Isabelle Bagnéris, adjointe au maire du Fauga chargée des affaires scolaires et de l'enfance, explique : "Avec Monsieur le maire, nous avons demandé à l'inspectrice que les enfants ne soient plus scolarisés sur la commune." Elle précise les raisons de cette demande : "Pour la sérénité de tout le monde, pour l'enseignante, pour l'équipe enseignante et pour les familles et pour ses enfants aussi parce que maintenant, ils sont montrés du doigt, 'c'est les enfants de...' et je pense que c'est compliqué pour eux aussi", ajoute-t-elle. 

Ce que permet le décret entré en vigueur cet été

Cette affaire pose directement la question d'un changement d'établissement imposé à l'élève. C'est possible depuis cet été grâce à un décret récent. Le texte autorise l'Éducation nationale à changer un élève d'école ou d'établissement en raison du comportement d'un membre de sa famille, lorsque ce comportement fait peser "un risque caractérisé sur la sécurité ou la santé d'un membre de la communauté éducative".

À écouter aussi

Concrètement, le dispositif peut être déclenché si un parent s'en prend verbalement ou physiquement à un enseignant, à un surveillant ou à un directeur d'école. Selon les précisions apportées par le ministère de l'Éducation nationale, il s'agirait ici de la première application de ce décret.

La décision ne revient pas à la mairie seule. Elle est prise par le directeur académique des services de l'Éducation nationale, saisi par le directeur de l'école, le principal ou le proviseur, après un échange préalable avec les parents concernés. Une fois l'élève transféré dans un nouvel établissement, il fait l'objet d'un suivi renforcé jusqu'à la fin de l'année scolaire.

Un texte né d'une succession d'agressions

Ce décret n'a pas été adopté à la suite d'un seul fait divers, mais après une série d'agressions visant des personnels de l'Éducation nationale. En juin dernier à Agen, un père s'introduit dans une école maternelle, menace et insulte des enseignants et la directrice. Une semaine plus tôt, à La Réunion, un parent d'élève entre dans un collège et menace le personnel. En mars, une mère d'élève a été jugée pour avoir giflé un professeur de sport.

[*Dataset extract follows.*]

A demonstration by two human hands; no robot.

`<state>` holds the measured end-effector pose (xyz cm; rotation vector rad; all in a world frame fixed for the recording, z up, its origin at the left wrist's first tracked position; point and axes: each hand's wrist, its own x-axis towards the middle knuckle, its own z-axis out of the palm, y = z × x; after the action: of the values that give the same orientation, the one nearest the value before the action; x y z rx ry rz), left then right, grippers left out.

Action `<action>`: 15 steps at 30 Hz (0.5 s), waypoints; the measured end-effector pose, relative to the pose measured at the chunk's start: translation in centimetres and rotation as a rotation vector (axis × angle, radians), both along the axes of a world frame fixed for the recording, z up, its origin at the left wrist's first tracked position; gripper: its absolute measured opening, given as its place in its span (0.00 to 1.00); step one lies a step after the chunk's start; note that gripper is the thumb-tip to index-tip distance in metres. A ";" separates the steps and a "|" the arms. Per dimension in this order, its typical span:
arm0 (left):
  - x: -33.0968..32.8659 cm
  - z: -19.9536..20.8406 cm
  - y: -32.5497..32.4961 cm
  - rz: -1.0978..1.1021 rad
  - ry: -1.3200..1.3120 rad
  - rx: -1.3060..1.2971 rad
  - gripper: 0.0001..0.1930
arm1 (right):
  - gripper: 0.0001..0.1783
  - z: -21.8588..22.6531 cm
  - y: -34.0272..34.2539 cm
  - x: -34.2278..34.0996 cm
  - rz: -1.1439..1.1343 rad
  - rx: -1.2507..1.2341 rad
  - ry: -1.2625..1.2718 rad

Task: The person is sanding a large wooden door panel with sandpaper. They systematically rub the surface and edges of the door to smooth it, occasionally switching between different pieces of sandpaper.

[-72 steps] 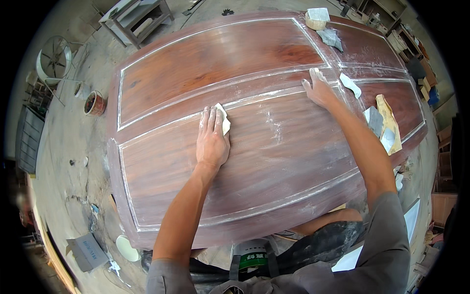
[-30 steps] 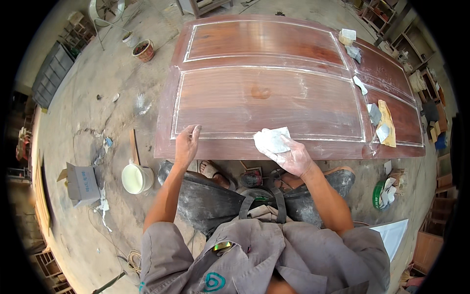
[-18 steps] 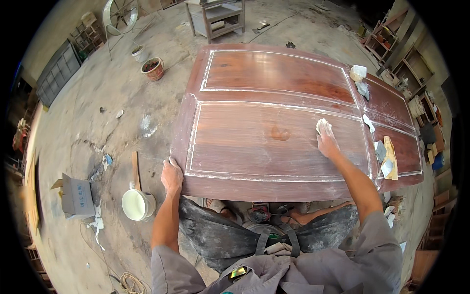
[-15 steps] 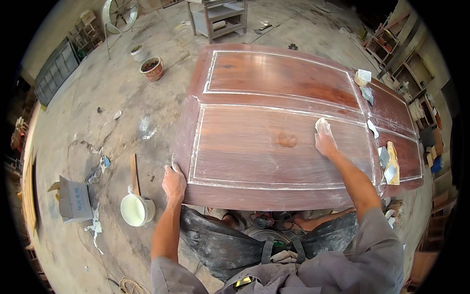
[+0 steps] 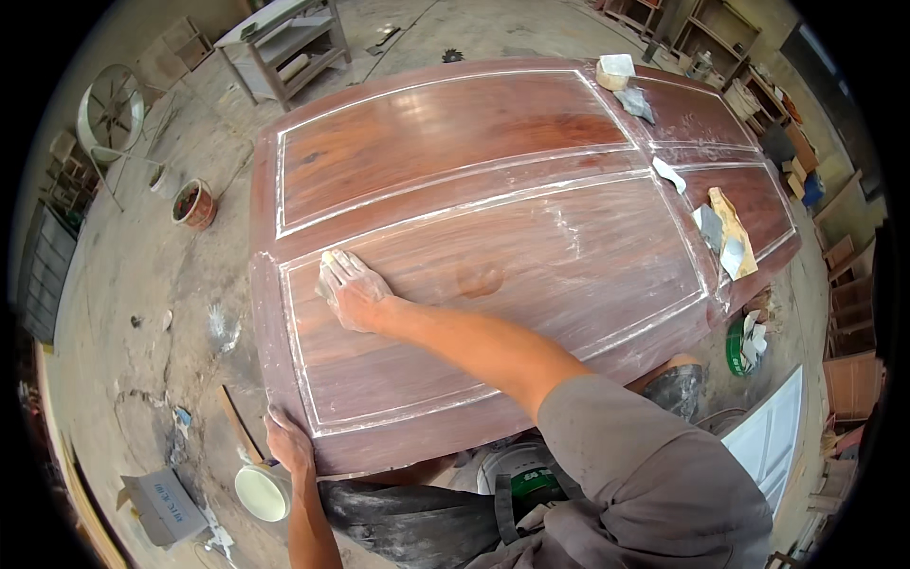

Le ministère avance aussi des chiffres pour mesurer l'ampleur du phénomène : 4 incidents graves pour 1.000 élèves ont été signalés dans les écoles en 2024-2025. Dans un tiers des cas, les auteurs sont des parents d'élèves. Parmi les faits recensés, 45% relèvent de violences verbales et 34% de violences physiques.

Le dispositif reste toutefois contesté. Des syndicats d'enseignants et des représentants de parents estiment que l'élève ne devrait pas subir les conséquences directes des actes commis par ses proches.